In Kentucky, journalist Jacob Ryan said, law enforcement agencies are required to report what they seize each year to the justice cabinet. “In our reporting with the Pulitzer Center, we found that few agencies do that...in those five years [of reporting], only 11 percent reported as they were required to every year."
Recently, legislation has been proposed in Texas to increase reporting requirements, McCullough said, but “there has been steady resistance from law enforcement.”
“I’m all for transparency,” Beavers said, noting that law enforcement has to report statistics to the Attorney General’s office and is audited each year. “The resistance [on part of law enforcement officials] is that we’re trying to do our job, trying to fight crime.”
Canales returned to the low standard of proof required of law enforcement agencies: “The burden to prove isn’t much of a burden at all.” In response to Beavers’ claim that law enforcement agencies are for the most part seizing contraband to stop drug dealers, Canales said that in some cases, law enforcement agencies are taking innocent individuals’ homes. In addition, he said, it is possible that even if the state illegally seized one's property, “it doesn’t matter, they still get to keep it. The state never loses; their incentive is to seize your property."
Ryan noted that one road to civil asset forfeiture reform is reassessing the distribution of funds between the police and prosecutors. For example, he said, money could be sent not to law enforcement, but to a school district.
Discussing concrete steps towards change, Canales noted that one suggestion has been to alter the standard of proof to clear and convincing. The far end of reform, McCullough said, would be to require a criminal conviction.
“What the judicial system is about is being made whole. It doesn’t seem judicious, it doesn’t seem American, to take someone’s property and then [the individual] loses money when [the state] did it unlawfully.” Beavers disagreed with Canales’ proposals, stating that preponderance of the evidence is the standard that “any money case in civil law goes through.” Clear and convincing, she said, is a different standard. “We’re talking about contraband, not someone’s liberty.”
“It isn’t just drug money, it’s houses, it’s cars...to take someone’s home,” Canales responded. “For honest hardworking Americans, the process is unfair.”

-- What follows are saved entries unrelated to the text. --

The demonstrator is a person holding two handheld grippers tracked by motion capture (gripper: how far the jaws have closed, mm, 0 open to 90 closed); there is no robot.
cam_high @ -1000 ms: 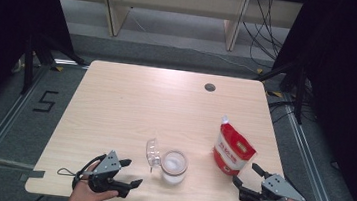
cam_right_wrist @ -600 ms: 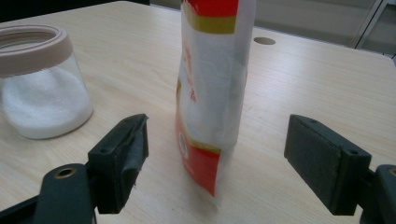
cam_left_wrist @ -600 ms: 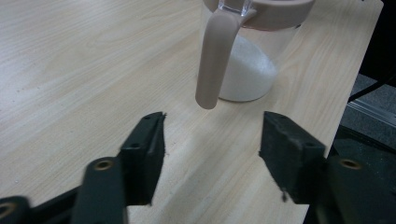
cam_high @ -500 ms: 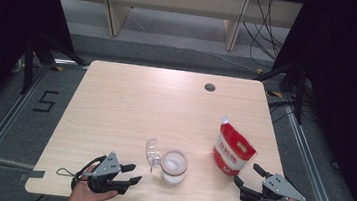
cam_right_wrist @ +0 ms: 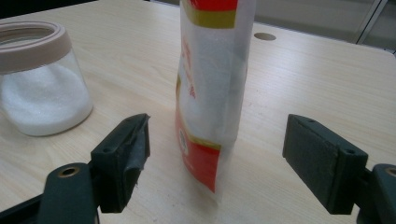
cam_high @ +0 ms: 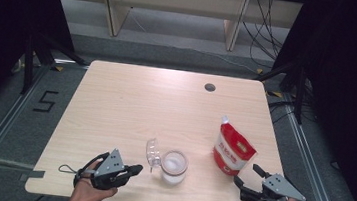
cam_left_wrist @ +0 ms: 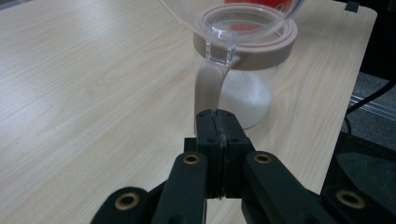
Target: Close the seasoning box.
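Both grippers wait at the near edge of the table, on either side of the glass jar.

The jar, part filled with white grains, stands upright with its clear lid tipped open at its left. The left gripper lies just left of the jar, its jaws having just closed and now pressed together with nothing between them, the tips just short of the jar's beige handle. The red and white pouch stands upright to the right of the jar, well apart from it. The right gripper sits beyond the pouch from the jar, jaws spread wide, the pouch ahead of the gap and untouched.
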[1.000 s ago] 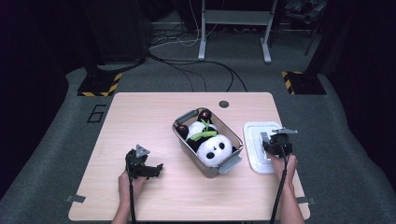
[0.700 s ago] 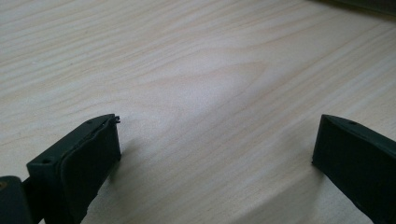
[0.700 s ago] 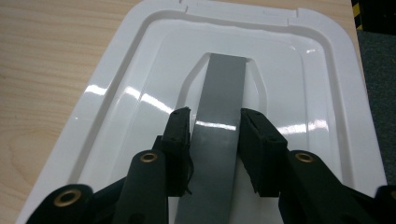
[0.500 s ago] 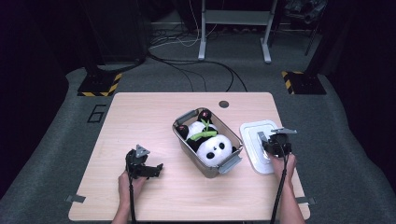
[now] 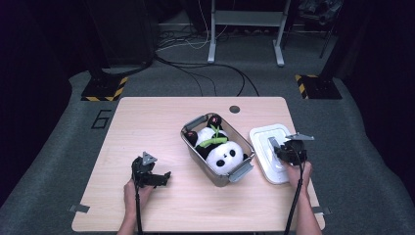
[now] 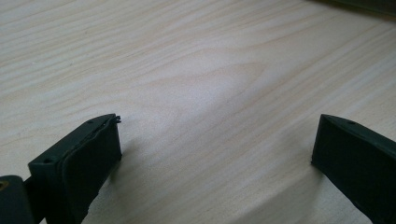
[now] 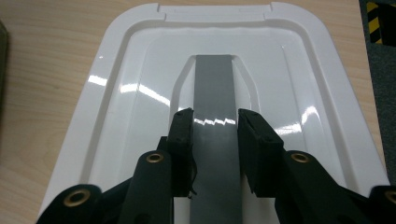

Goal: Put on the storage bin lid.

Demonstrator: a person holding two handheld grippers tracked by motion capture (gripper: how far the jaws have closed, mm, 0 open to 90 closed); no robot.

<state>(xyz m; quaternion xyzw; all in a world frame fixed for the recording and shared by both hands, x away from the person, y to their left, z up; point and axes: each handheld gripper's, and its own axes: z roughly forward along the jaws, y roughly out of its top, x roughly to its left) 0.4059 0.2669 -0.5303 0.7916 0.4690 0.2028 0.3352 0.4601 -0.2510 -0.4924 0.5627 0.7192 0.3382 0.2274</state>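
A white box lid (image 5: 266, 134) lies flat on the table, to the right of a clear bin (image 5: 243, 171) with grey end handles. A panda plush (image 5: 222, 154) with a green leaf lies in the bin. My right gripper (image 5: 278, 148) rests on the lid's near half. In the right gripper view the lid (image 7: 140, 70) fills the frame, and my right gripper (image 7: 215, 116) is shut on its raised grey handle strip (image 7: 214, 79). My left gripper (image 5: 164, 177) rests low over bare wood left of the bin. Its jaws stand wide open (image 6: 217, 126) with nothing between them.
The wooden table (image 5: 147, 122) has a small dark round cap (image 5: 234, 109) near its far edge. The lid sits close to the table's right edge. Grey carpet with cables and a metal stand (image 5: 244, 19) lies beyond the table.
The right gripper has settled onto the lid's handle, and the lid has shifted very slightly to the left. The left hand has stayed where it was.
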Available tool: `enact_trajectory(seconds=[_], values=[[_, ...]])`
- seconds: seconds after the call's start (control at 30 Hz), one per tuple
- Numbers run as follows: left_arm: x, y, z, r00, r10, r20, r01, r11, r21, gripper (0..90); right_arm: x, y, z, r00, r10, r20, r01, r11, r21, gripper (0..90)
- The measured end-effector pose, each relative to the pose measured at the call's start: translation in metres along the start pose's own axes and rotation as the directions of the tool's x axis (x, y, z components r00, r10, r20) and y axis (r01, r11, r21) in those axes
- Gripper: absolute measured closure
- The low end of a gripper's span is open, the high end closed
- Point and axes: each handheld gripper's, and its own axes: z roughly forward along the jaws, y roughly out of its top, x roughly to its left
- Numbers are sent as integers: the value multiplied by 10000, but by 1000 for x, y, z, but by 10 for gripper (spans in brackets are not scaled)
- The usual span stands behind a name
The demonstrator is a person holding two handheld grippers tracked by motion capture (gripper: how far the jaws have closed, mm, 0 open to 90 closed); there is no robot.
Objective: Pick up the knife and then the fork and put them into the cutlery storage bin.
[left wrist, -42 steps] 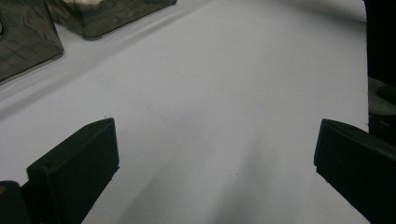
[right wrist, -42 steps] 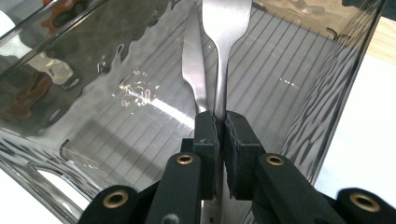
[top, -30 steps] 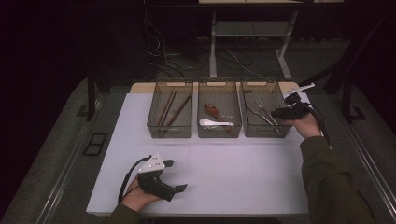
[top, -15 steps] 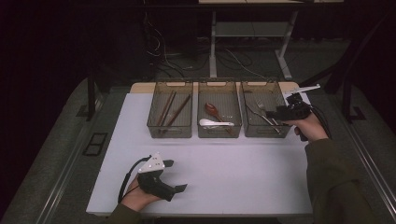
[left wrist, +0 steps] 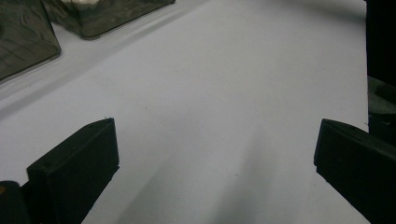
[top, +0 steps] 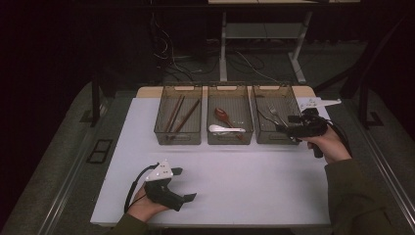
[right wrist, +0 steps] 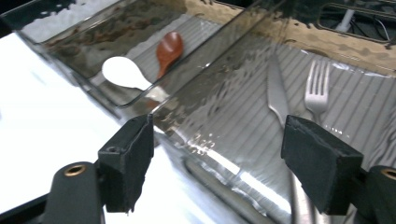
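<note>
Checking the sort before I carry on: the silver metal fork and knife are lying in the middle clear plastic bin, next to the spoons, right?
Not quite. The silver metal fork and knife lie in the right-hand clear plastic bin, as the right gripper view and the high view show. The middle clear plastic bin holds the brown wooden spoon and the white spoon.

Your metal fork & knife lie flat, side by side, in the rightmost clear bin, handles toward you.
</note>
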Motion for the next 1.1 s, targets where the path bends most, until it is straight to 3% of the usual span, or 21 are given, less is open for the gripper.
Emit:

“We use the two lowest standards of proof to take your property,” he said.
McCullough also highlighted a finding from her reporting for The Tribune. In around 40 percent of civil asset forfeiture cases, no one who had property taken from them was found guilty of a crime connected to the seizure.
In the Q&A portion of the event, an attendee asked about common ground that Beavers and Canales might find going forward in reforming the system.
“I dream we have reporting requirements that show the transparency that Texans deserve,” Canales said. Criminal convictions, he continued, may not always be necessary, “but in most cases it should be the standard.”
Ryan said he hopes that citizens “have more information, and more law enforcement officials are willing to discuss this. I hope the future has clear lines about what’s taken, and what’s not taken,” he said.
Beavers and Canales agreed that reporting requirements for law enforcement agencies could be bolstered.
Another attendee of the event, Arif Panju, Managing Attorney of the Institute for Justice's Texas office, returned to Beaver’s earlier criticism of the anecdotal nature of Canales’ examples. Canales and Beavers had discussed the Timbs v. Indiana case, where the Court dealt with the applicability of the excessive fines clause of the Constitution’s Eighth Amendment to state and local governments and the case of Zaher El-Ali and the seizure of his Chevy Silverado in July 2012.
“Tyson Timbs and several members of the Texas Supreme Court didn’t think that Timbs or El-Ali were mere narratives...that’s why we fight for forfeiture reform,” Panju said.